Required action → Should a line in the entries below contain "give", return that line.

Extracted data →

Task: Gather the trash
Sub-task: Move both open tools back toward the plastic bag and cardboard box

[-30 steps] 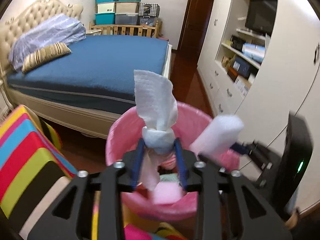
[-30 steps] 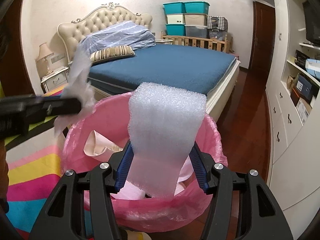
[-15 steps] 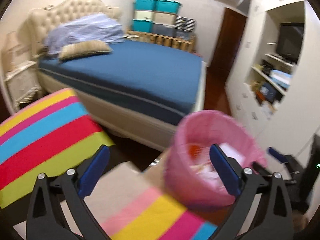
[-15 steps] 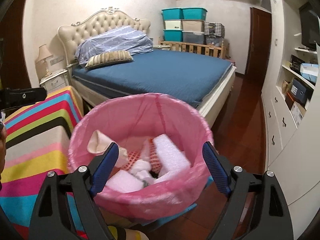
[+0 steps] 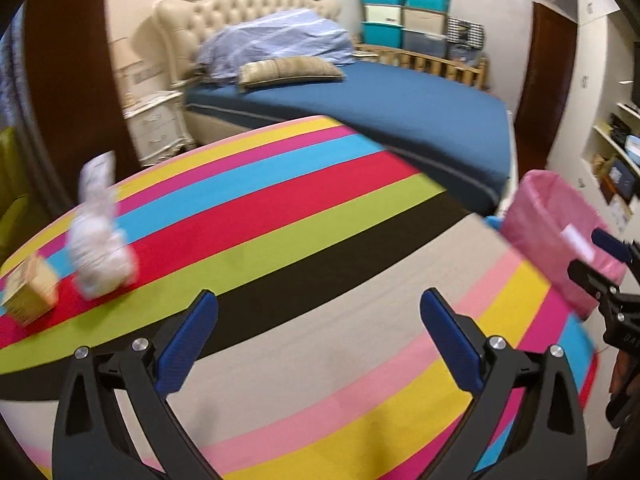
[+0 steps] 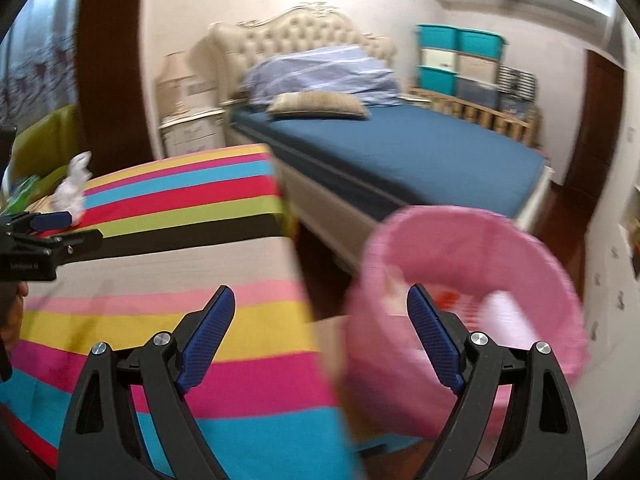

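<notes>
Part-way through the clean-up: scraps already lie in the pink bin [image 6: 472, 292], behind the right gripper [image 6: 320, 320], while a crumpled tissue [image 5: 100, 252] and small box [image 5: 30, 294] wait on the striped table [image 5: 320, 360], far left of the left gripper [image 5: 318, 324]. Both grippers angle downward, jaws wide and empty, the right's having just been opening.

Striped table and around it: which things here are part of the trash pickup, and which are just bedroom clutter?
Part of the job:
- crumpled tissue on the table
- small yellow box beside it, probably trash
- pink bin, already holding scraps

Just lying about:
- bed
- striped pillow
- storage boxes
- nightstand
</notes>
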Motion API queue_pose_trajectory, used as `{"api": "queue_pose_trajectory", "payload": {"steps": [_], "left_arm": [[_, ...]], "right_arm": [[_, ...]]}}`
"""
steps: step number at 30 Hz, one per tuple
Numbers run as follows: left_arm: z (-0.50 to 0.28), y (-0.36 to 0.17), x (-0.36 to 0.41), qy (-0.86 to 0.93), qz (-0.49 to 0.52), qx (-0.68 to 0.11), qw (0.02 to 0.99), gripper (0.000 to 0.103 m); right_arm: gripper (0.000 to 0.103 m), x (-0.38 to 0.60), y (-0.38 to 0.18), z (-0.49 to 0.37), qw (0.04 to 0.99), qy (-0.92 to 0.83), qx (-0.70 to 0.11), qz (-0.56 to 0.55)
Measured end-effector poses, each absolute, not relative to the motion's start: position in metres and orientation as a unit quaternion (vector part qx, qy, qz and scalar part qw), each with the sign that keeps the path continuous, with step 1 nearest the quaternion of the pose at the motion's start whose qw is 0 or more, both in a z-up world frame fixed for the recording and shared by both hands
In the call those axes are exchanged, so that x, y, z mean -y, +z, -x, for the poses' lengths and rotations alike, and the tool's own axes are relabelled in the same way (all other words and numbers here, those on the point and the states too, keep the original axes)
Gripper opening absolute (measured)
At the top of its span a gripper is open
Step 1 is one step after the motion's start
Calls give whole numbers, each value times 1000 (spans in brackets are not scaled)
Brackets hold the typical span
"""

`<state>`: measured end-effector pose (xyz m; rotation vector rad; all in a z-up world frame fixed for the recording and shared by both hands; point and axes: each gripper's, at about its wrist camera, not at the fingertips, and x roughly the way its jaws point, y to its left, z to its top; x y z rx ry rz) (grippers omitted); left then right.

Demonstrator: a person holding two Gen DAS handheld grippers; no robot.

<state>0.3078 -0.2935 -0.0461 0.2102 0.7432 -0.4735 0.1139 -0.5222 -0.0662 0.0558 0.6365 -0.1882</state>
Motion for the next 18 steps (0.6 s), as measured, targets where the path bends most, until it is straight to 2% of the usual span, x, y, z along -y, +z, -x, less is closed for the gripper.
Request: {"api": "queue_pose_trajectory", "payload": {"steps": [10, 18], "left_arm": [[-285, -52, 174, -135, -114, -339, 924, 98], [-289, -54, 82, -71, -72, -351, 931, 98]], "right_arm": [[84, 388, -75, -171, 939, 19, -344, 16], [84, 301, -79, -205, 928, 84, -360, 53]]}}
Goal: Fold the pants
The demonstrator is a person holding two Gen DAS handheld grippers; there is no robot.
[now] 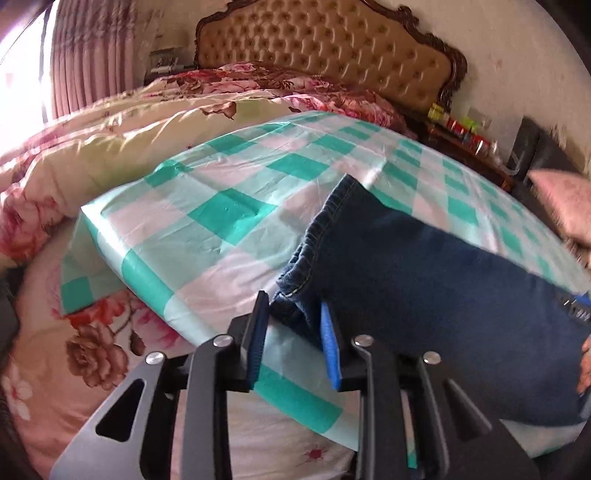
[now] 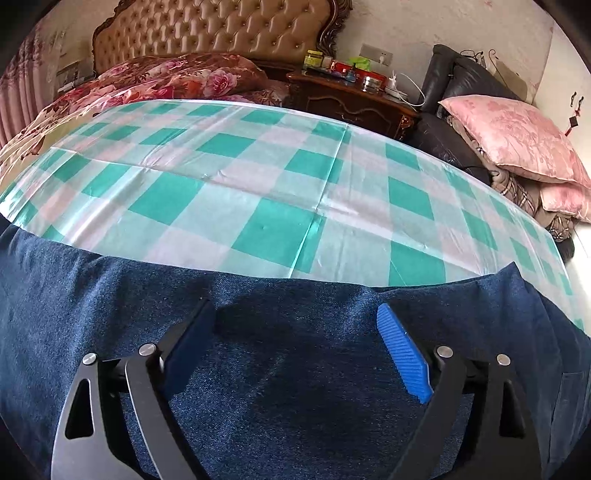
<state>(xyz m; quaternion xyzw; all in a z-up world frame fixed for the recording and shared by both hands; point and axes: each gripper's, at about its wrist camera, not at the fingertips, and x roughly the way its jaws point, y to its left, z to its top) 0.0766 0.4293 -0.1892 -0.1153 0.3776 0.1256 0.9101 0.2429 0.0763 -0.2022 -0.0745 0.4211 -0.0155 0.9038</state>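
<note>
Dark blue jeans (image 1: 424, 266) lie on a green-and-white checked sheet (image 1: 229, 206) spread over the bed. In the left wrist view the hem end of the legs points toward my left gripper (image 1: 293, 314), whose blue-padded jaws stand open around the near hem corner. In the right wrist view the jeans (image 2: 280, 369) fill the lower half. My right gripper (image 2: 295, 317) is wide open just above the denim, holding nothing. The other gripper shows at the right edge of the left wrist view (image 1: 576, 306).
A floral quilt (image 1: 110, 147) is bunched at the left and toward the tufted headboard (image 2: 207, 33). A wooden nightstand (image 2: 351, 96) with jars stands right of the bed. Pink pillows (image 2: 517, 136) are piled on a dark seat at the far right.
</note>
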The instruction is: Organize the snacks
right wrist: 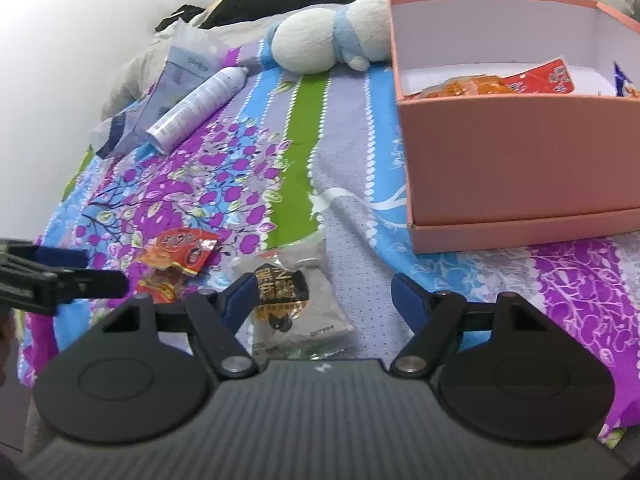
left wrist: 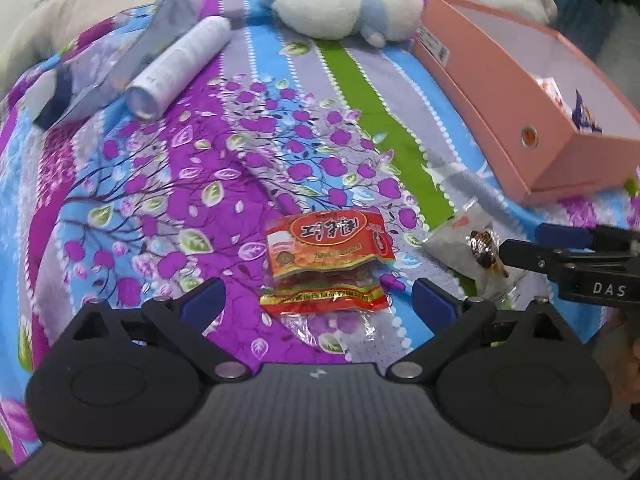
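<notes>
Left gripper [left wrist: 316, 294] hangs w/ jaws spread wide over red snack packet [left wrist: 326, 262]; packet lies flat on floral bedsheet [left wrist: 168, 184] between the pads, neither touching it. Right gripper [right wrist: 324, 300] also apart, holding nothing; grey snack packet [right wrist: 296, 300] on sheet between its fingers, nearer the left pad, contact unclear. Pink box [right wrist: 520, 152] sits farther back on the right w/ orange and red packets inside; spray can [left wrist: 180, 68] & plush toy [left wrist: 344, 8] at far side.
</notes>
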`<action>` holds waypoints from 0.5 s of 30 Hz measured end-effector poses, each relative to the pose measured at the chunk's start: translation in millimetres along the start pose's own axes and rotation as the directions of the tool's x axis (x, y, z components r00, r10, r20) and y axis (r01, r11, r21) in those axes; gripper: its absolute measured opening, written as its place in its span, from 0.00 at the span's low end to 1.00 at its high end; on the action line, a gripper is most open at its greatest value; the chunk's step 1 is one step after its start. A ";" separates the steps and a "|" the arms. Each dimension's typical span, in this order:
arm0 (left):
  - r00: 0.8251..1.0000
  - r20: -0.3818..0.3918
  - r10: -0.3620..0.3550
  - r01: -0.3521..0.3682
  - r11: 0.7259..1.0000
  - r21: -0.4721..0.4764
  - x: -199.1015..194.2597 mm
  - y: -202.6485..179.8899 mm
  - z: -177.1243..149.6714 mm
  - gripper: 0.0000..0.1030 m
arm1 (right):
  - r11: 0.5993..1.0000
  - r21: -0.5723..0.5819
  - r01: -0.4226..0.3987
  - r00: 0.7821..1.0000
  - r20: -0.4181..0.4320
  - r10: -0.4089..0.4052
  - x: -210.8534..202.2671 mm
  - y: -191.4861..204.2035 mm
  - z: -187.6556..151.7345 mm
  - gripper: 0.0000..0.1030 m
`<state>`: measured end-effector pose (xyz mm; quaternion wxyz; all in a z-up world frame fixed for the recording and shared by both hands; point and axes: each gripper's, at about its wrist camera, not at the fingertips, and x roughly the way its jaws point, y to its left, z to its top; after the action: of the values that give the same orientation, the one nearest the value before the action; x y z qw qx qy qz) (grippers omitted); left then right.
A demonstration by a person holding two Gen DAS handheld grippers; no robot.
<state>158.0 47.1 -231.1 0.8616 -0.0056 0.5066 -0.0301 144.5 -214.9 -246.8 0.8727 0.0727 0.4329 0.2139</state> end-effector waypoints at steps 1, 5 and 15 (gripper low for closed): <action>1.000 -0.005 -0.012 0.012 1.000 0.003 4.5 0.2 1.2 0.98 | 1.000 -0.005 -0.010 1.000 -0.006 0.010 1.7 0.8 -0.4 0.73; 0.999 -0.033 -0.019 0.018 1.000 -0.013 25.0 2.2 2.9 0.98 | 0.997 -0.064 -0.042 0.999 -0.035 0.040 9.6 12.2 -3.5 0.73; 0.997 -0.075 0.010 -0.010 1.000 -0.003 65.8 -2.1 4.5 0.97 | 0.994 -0.113 -0.011 0.995 -0.101 -0.001 31.3 20.3 -6.3 0.66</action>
<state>193.7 41.1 -286.2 0.8422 -0.0032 0.5386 -0.0252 150.0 -183.4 -267.0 0.8518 0.0132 0.4636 0.2436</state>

Answer area →
Calls give whole numbers, each value times 1000 (spans in brackets are not scaled)
`<state>`: measured end-effector pose (xyz mm; quaternion wxyz; all in a z-up world frame fixed for the recording and shared by both hands; point and axes: each gripper's, at about its wrist camera, not at the fingertips, and x roughly the way its jaws point, y to its left, z to its top; after the action: of the values that give the same orientation, the one nearest the value before the action; x y z qw qx qy qz) (grippers omitted); left then right.

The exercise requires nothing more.